Return exactly the span of lines in the following data that opens with the line containing "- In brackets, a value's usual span" and closes with the line containing "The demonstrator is". Include nothing else.
○ ○ ○ ○
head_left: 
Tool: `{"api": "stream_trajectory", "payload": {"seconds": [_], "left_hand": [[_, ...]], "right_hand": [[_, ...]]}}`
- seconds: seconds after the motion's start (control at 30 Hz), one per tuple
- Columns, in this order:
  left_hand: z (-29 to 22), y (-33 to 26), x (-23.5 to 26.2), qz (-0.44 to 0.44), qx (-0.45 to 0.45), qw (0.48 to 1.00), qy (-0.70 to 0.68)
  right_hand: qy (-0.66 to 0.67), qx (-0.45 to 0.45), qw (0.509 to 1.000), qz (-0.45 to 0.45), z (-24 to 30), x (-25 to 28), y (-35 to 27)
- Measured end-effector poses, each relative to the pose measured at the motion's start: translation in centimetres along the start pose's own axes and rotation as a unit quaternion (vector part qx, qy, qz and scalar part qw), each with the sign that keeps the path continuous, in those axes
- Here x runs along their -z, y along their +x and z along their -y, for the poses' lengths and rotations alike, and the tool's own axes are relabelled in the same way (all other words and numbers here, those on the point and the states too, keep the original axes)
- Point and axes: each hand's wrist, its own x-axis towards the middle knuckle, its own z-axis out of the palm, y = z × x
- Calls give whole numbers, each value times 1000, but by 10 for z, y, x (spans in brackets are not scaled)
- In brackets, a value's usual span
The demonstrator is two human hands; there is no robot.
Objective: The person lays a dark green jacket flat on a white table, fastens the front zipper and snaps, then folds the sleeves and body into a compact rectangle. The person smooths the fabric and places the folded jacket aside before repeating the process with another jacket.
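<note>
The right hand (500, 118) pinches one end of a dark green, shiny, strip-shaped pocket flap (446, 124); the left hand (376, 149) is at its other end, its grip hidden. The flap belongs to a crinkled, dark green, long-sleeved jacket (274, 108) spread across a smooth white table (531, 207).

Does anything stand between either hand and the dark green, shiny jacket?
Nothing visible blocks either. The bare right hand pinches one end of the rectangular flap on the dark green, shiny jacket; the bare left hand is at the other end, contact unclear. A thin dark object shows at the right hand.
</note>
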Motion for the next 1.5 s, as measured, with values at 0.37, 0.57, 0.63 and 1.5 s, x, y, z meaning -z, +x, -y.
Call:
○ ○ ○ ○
OUTPUT FOR THIS TASK
- In brackets, a value's usual span
The demonstrator is two human hands; there is no robot.

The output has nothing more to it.